TASK
Please give the whole listing again exactly, without any of its pictures.

• • •

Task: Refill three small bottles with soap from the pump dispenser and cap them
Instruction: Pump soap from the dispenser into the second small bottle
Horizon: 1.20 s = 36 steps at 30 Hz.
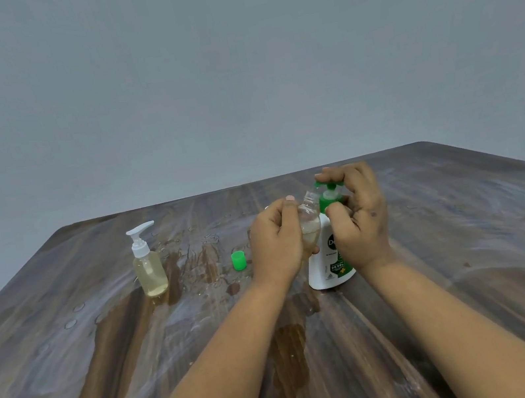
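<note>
The fingers [283,216] of the left hand [275,242] are curled round a small clear bottle [310,222], which is held tilted with its open mouth up by the green spout. A little pale soap can be seen inside it. The fingers [337,174] of the right hand [359,214] are bent over the green pump head of the white soap dispenser [326,266], which is stood on the wet brown worktop [474,267] just behind the bottle. A small green cap [238,260] is left on the worktop to the left. Farther left, a clear pump bottle [148,265] with yellow soap and a white pump is stood.
</note>
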Available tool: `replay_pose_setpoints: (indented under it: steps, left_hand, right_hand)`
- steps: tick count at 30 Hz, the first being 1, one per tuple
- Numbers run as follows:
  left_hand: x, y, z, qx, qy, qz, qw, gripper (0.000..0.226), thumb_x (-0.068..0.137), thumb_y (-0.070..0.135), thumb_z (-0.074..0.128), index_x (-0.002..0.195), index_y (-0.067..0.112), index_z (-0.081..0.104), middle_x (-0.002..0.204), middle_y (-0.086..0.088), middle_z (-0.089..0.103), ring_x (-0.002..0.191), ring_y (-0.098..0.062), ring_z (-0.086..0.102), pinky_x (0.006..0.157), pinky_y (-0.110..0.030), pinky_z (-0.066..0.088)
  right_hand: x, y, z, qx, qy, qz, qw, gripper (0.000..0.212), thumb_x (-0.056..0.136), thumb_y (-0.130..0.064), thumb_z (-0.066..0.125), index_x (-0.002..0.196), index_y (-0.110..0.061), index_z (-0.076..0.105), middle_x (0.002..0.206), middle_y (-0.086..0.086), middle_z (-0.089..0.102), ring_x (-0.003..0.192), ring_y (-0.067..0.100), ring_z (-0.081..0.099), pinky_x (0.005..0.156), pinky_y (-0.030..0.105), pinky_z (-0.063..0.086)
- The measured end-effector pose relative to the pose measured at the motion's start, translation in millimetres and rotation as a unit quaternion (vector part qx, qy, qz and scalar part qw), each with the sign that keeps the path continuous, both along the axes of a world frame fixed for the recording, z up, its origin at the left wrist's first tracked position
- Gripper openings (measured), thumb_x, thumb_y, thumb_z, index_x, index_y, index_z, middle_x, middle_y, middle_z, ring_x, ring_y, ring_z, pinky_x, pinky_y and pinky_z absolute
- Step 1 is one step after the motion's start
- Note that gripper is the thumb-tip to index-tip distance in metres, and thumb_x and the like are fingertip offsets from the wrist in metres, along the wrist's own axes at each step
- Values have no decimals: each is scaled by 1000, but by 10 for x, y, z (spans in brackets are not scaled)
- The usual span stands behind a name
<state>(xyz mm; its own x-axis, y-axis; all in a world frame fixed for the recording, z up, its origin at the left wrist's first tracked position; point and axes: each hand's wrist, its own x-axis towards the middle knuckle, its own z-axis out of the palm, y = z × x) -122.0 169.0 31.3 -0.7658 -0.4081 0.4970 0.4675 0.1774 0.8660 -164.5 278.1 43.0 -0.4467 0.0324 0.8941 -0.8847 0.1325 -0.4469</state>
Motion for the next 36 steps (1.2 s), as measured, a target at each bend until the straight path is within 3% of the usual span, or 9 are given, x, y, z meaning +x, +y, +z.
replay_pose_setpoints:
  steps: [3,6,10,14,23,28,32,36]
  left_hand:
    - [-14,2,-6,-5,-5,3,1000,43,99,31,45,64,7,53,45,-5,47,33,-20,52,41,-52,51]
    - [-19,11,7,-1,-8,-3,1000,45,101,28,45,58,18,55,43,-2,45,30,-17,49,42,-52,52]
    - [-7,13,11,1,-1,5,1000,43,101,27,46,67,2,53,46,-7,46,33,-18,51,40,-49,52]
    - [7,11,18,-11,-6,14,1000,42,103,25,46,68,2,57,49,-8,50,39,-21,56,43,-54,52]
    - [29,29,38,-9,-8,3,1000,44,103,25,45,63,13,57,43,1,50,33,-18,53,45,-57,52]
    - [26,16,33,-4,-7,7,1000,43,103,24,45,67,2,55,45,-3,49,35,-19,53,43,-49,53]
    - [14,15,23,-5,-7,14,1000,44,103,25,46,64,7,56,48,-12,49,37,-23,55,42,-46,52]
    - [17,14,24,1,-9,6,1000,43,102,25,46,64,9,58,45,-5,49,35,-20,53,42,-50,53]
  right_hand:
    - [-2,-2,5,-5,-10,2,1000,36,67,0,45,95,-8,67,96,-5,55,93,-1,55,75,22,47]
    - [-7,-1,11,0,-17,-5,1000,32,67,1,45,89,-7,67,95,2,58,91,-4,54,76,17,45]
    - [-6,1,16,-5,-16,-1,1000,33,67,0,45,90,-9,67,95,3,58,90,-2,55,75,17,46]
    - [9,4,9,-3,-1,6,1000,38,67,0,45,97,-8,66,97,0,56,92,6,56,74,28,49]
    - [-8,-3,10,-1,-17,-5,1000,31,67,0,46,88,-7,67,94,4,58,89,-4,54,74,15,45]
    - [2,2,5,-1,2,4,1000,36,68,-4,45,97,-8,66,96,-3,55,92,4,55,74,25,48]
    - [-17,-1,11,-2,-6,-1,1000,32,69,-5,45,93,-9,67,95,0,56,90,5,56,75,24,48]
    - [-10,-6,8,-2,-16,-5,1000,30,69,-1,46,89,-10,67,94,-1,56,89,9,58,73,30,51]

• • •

TASK RESULT
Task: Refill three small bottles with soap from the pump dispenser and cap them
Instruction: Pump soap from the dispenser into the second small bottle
Horizon: 1.20 s = 36 steps at 30 Hz.
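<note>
The fingers [283,216] of the left hand [275,242] are curled round a small clear bottle [310,222], which is held tilted with its open mouth up by the green spout. A little pale soap can be seen inside it. The fingers [337,174] of the right hand [359,214] are bent over the green pump head of the white soap dispenser [326,266], which is stood on the wet brown worktop [474,267] just behind the bottle. A small green cap [238,260] is left on the worktop to the left. Farther left, a clear pump bottle [148,265] with yellow soap and a white pump is stood.
</note>
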Available tool: `replay_pose_setpoints: (indented under it: steps, left_hand, right_hand)`
- steps: tick count at 30 Hz, the first being 1, one per tuple
- Numbers run as follows:
  left_hand: x, y, z, qx, qy, qz, qw, gripper (0.000..0.226), thumb_x (-0.068..0.137), thumb_y (-0.070..0.135), thumb_z (-0.074..0.128), index_x (-0.002..0.195), index_y (-0.067..0.112), index_z (-0.081..0.104), middle_x (-0.002..0.204), middle_y (-0.086..0.088), middle_z (-0.089..0.103), ring_x (-0.002..0.191), ring_y (-0.098..0.062), ring_z (-0.086..0.102), pinky_x (0.006..0.157), pinky_y (-0.110..0.030), pinky_z (-0.066..0.088)
  right_hand: x, y, z, qx, qy, qz, qw, gripper (0.000..0.212), thumb_x (-0.056..0.136), thumb_y (-0.130..0.064), thumb_z (-0.066..0.125), index_x (-0.002..0.196), index_y (-0.110..0.061), index_z (-0.076..0.105), middle_x (0.002..0.206), middle_y (-0.086..0.086), middle_z (-0.089..0.102), ring_x (-0.003..0.192), ring_y (-0.067..0.100), ring_z (-0.081..0.099), pinky_x (0.005..0.156), pinky_y (-0.030..0.105), pinky_z (-0.063..0.086)
- The measured end-effector pose relative to the pose measured at the motion's start, translation in millimetres and rotation as a unit quaternion (vector part qx, qy, qz and scalar part qw), each with the sign that keeps the path continuous, both along the axes of a world frame fixed for the recording, z up, its origin at the left wrist's first tracked position
- Gripper openings (measured), thumb_x, thumb_y, thumb_z, index_x, index_y, index_z, middle_x, middle_y, middle_z, ring_x, ring_y, ring_z, pinky_x, pinky_y and pinky_z absolute
- Step 1 is one step after the motion's start
- Note that gripper is the thumb-tip to index-tip distance in metres, and thumb_x and the like are fingertip offsets from the wrist in metres, along the wrist's own axes at each step
- Values have no decimals: each is scaled by 1000, but by 10 for x, y, z (spans in brackets are not scaled)
- The usual span stands behind a name
<state>(xyz mm; its own x-axis, y-axis; all in a world frame fixed for the recording, z up, its origin at the left wrist's first tracked position; point and axes: each hand's wrist, its own x-axis towards the middle knuckle, its own z-axis out of the palm, y = z × x) -122.0 169.0 31.3 -0.7658 -0.4081 0.4970 0.4675 0.1774 0.8660 -164.5 278.1 43.0 -0.4467 0.0324 0.8941 -0.8847 0.1325 -0.4469</state>
Motion for the next 36 steps (1.2 s), as measured, a target at each bend until the straight path is within 3% of the usual span, or 9 are given, x, y, z meaning +x, +y, +z.
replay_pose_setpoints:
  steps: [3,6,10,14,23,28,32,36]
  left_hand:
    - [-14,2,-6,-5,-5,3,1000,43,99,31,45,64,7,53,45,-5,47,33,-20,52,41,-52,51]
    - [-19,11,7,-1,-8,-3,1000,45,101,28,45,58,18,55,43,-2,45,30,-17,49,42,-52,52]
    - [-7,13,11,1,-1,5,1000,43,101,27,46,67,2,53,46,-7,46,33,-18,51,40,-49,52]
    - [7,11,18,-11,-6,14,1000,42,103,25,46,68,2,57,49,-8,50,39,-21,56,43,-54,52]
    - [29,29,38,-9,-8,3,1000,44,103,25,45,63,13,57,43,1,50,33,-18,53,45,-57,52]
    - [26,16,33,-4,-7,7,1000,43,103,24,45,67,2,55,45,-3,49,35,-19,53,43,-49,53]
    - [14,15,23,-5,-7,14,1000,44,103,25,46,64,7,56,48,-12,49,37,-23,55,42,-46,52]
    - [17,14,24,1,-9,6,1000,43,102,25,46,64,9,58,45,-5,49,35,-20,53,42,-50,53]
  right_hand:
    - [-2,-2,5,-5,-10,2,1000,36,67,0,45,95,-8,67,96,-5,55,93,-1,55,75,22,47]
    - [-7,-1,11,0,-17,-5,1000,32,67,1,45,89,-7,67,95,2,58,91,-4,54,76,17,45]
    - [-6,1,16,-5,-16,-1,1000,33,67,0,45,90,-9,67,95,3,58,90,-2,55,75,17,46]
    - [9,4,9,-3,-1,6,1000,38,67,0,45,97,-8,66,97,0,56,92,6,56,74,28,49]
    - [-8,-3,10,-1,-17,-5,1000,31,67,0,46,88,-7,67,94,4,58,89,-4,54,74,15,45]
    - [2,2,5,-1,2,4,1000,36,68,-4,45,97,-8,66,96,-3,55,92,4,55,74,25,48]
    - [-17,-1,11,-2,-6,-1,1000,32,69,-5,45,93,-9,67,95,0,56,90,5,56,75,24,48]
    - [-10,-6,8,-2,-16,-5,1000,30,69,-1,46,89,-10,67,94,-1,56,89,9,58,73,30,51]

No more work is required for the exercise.